Quantum support vector data description for anomaly detection
Hyeondo Oh, Daniel K. Park

TL;DR
This paper introduces QSVDD, a quantum algorithm for anomaly detection that uses a shallow quantum circuit to efficiently learn a hypersphere enclosing normal data, outperforming some existing methods.
Contribution
The paper presents a novel quantum support vector data description (QSVDD) algorithm optimized for NISQ devices, with a compact model and superior performance in anomaly detection tasks.
Findings
QSVDD outperforms quantum autoencoder and deep learning methods on MNIST datasets.
QSVDD has a logarithmic growth in parameters with input size, enabling efficient training.

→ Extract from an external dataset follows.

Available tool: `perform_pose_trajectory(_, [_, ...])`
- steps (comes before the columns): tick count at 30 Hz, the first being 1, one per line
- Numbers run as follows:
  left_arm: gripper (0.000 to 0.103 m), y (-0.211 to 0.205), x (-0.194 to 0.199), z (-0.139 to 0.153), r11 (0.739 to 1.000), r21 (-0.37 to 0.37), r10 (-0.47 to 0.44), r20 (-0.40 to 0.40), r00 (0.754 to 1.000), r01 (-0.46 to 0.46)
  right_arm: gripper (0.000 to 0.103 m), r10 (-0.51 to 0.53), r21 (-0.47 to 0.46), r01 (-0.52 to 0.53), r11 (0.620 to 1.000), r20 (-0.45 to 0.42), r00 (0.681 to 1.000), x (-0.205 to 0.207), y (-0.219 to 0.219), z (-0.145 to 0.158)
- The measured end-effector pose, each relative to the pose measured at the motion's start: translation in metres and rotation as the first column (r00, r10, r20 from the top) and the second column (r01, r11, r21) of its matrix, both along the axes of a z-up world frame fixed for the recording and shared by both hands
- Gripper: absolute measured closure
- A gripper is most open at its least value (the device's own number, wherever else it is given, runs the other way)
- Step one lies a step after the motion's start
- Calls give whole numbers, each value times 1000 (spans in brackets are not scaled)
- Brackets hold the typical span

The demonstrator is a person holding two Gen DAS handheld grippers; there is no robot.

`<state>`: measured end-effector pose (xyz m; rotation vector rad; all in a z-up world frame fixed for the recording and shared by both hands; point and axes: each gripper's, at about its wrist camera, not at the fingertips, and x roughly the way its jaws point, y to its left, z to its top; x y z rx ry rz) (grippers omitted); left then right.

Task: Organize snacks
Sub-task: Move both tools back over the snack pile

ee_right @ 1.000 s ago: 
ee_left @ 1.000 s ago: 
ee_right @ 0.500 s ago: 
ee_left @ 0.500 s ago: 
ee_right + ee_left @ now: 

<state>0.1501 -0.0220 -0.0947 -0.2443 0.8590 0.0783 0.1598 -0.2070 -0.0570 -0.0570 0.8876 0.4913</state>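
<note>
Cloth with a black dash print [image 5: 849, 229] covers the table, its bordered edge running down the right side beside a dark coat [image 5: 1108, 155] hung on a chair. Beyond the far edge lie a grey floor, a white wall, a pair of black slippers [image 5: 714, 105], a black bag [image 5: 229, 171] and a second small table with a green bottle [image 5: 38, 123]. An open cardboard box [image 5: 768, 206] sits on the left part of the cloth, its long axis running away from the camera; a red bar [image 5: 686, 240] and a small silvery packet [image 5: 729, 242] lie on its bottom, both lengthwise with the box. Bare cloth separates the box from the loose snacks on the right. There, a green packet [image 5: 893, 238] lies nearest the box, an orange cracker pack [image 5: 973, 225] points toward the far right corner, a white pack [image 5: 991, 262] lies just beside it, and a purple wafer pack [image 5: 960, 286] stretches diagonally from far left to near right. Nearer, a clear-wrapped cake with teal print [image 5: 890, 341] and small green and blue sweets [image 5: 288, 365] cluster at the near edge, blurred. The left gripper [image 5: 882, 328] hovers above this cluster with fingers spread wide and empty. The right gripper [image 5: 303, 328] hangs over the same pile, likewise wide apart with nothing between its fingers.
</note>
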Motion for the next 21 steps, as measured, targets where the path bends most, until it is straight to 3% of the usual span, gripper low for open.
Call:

QSVDD demonstrates strong anomaly detection performance with a simple quantum model.
Abstract
Anomaly detection is a critical problem in data analysis and pattern recognition, finding applications in various domains. We introduce quantum support vector data description (QSVDD), an unsupervised learning algorithm designed for anomaly detection. QSVDD utilizes a shallow-depth quantum circuit to learn a minimum-volume hypersphere that tightly encloses normal data, tailored for the constraints of noisy intermediate-scale quantum (NISQ) computing. Simulation results on the MNIST and Fashion MNIST image datasets demonstrate that QSVDD outperforms both quantum autoencoder and deep learning-based approaches under similar training conditions. Notably, QSVDD offers the advantage of training an extremely small number of model parameters, which grows logarithmically with the number of input qubits. This enables efficient learning with a simple training landscape, presenting a compact…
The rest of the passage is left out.